START Information shown

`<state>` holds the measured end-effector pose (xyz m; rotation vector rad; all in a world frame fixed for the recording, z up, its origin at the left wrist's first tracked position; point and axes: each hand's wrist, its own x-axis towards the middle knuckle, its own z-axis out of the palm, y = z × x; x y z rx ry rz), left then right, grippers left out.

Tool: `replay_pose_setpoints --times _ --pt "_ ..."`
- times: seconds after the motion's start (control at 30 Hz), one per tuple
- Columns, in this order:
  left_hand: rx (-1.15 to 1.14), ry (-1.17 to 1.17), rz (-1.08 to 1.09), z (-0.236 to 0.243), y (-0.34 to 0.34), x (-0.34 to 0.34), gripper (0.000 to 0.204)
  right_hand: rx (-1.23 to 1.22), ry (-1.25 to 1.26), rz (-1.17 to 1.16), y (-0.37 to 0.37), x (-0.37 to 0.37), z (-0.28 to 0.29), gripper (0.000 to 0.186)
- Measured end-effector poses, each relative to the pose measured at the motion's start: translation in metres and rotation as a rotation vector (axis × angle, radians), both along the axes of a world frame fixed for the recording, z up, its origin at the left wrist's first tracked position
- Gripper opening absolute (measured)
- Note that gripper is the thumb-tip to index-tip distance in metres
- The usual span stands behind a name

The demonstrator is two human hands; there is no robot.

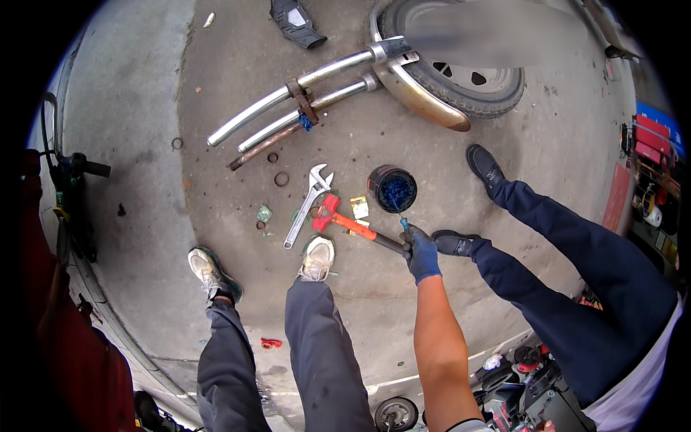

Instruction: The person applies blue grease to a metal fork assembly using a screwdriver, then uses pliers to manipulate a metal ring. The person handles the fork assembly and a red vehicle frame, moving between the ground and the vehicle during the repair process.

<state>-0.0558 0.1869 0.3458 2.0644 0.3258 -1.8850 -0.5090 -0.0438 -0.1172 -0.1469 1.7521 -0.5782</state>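
My right hand [422, 253], in a dark blue and grey work glove, is closed round the blue handle of a screwdriver [404, 224]. The screwdriver's thin shaft reaches into an open round can [372, 189] of dark blue grease [396, 191]. A red-headed hammer [328, 212] has its orange and black handle running up to the same glove; whether the fingers also hold it, I cannot tell. Beside the hammer lies a large silver adjustable wrench [306, 205]. A small yellow and white packet [359, 207] sits between hammer and can. My left hand is out of view.
Ahead lies a motorcycle front fork [273, 108] with a rusty clamp [302, 101], fender [425, 93] and wheel [497, 93]. Metal rings [281, 178] are near it. Another person's legs [554, 223] stand at right. A red tape roll [271, 343] lies by my feet.
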Motion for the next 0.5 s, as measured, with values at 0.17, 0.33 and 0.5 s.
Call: replay_pose_setpoints --times 0.17,0.33,0.5 --pt "-0.076 -0.008 0.003 -0.003 0.002 -0.005 0.030 0.020 -0.100 -0.074 -0.010 -0.003 -0.007 0.024" --pt "-0.134 0.038 0.033 -0.006 -0.016 -0.011 0.035 -0.039 -0.523 -0.307 -0.012 -0.034 0.020 0.027" --pt "-0.254 0.056 0.005 0.025 -0.044 -0.015 0.038 -0.227 -0.775 -0.189 -0.028 0.012 0.134 0.037"
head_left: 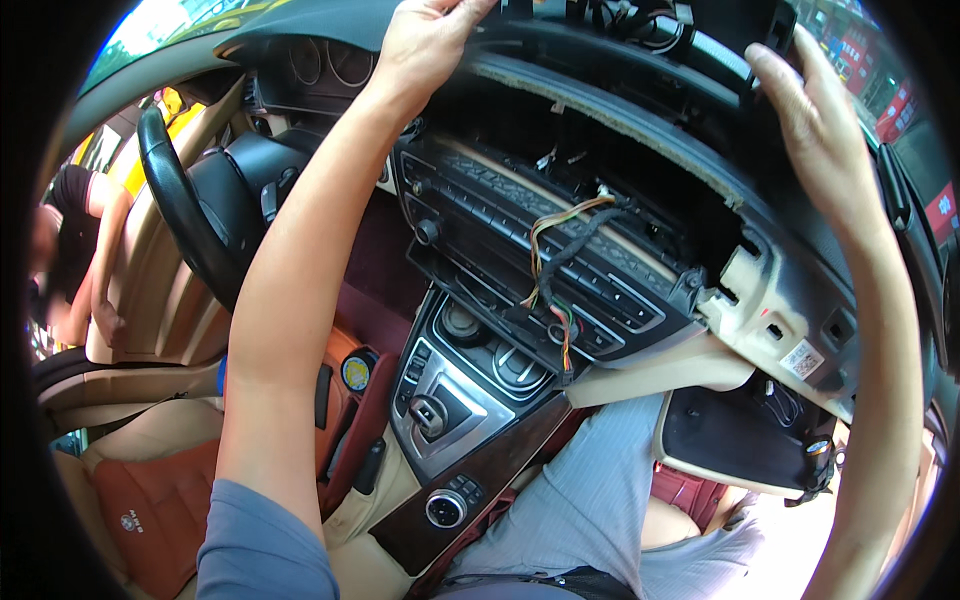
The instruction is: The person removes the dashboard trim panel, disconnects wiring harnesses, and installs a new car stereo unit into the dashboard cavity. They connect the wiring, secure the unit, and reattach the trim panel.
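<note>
A black unit with cables and brackets [708,62] is up over the dashboard, cut by the top edge. My left hand [425,45] is closed on its left side, the fingertips partly out of view. My right hand [808,115] grips its right side with thumb and fingers. Below lies an open dark cavity in the dashboard [675,240], above a loosened control panel [520,250] with buttons and knobs. A multicoloured wire harness [545,240] drapes over that panel, its connector hanging near the gear console [455,440].
A steering wheel [180,230] stands at left, beside the tan and orange seat [150,500]. Another person [85,230] is outside the left door. An open glovebox [735,435] and cream trim [760,300] are at right, near my legs [575,500].
</note>
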`<act>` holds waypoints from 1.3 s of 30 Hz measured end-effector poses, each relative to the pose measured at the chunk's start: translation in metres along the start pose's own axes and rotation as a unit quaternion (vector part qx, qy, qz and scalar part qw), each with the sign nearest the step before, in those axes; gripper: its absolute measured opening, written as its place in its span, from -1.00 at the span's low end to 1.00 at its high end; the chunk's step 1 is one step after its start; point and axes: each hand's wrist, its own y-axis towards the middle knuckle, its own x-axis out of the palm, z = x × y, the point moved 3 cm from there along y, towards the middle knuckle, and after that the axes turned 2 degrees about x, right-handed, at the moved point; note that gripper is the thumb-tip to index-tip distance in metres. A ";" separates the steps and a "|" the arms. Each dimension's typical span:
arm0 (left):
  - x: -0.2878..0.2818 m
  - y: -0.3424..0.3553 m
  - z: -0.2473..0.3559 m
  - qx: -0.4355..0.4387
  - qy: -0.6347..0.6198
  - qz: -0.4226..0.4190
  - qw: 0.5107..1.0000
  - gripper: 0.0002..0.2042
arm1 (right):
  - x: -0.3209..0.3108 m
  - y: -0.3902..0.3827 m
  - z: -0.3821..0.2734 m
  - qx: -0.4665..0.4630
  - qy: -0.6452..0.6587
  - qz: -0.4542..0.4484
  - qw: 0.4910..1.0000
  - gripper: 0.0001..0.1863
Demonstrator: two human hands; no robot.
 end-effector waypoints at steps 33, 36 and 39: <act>0.004 -0.021 0.021 0.144 0.380 0.055 0.912 -0.78 | 0.005 -0.016 -0.009 -0.008 -0.097 0.028 0.995 -0.31; 0.007 -0.023 0.023 0.146 0.411 0.069 0.897 -0.80 | 0.005 -0.017 -0.009 -0.005 -0.088 0.029 0.996 -0.31; 0.009 -0.023 0.023 0.144 0.405 0.072 0.900 -0.80 | 0.006 -0.016 -0.008 -0.006 -0.074 0.040 0.996 -0.30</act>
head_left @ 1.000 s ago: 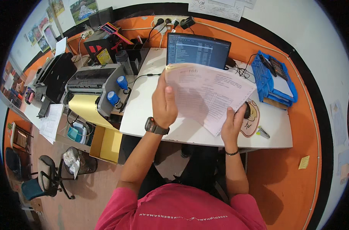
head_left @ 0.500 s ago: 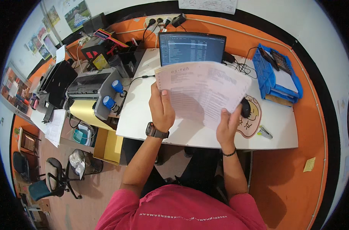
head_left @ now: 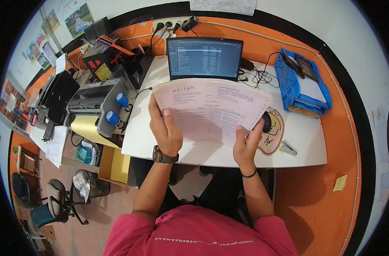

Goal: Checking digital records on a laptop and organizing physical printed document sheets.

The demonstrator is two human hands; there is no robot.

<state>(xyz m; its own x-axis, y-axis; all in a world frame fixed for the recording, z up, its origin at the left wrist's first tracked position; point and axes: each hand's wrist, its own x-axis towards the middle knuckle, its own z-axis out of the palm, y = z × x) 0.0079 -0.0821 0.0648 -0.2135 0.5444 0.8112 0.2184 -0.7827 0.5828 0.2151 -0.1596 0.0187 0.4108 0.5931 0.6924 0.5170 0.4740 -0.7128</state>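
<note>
A sheaf of pale pink printed paper forms (head_left: pixel 207 109), with perforated side edges, is held up over the desk in front of the laptop (head_left: pixel 204 59). My left hand (head_left: pixel 166 130) grips its left edge, thumb on the printed face and fingers behind. At the lower right edge, my right hand (head_left: pixel 247 145) pinches the forms between thumb and fingers. Partly hidden behind my right fingers, a black computer mouse (head_left: pixel 267 123) rests on a mouse pad (head_left: pixel 274 138) with a cartoon face. How many sheets there are, I cannot tell.
A stapler (head_left: pixel 288 148) lies on the white desk (head_left: pixel 305 155) right of the pad. Blue stacked trays (head_left: pixel 303 87) hold paper and a calculator (head_left: pixel 307 68). Left stand a printer (head_left: pixel 94 102), two blue-capped stamps (head_left: pixel 117 109) and a yellow box (head_left: pixel 114 166). Cables (head_left: pixel 262 77) lie behind the laptop.
The forms have come lower and lie more squarely to view, showing more of the laptop screen. Both hands keep their hold. The whole view has shifted slightly.
</note>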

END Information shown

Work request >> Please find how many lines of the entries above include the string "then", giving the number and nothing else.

Worked solution >> 2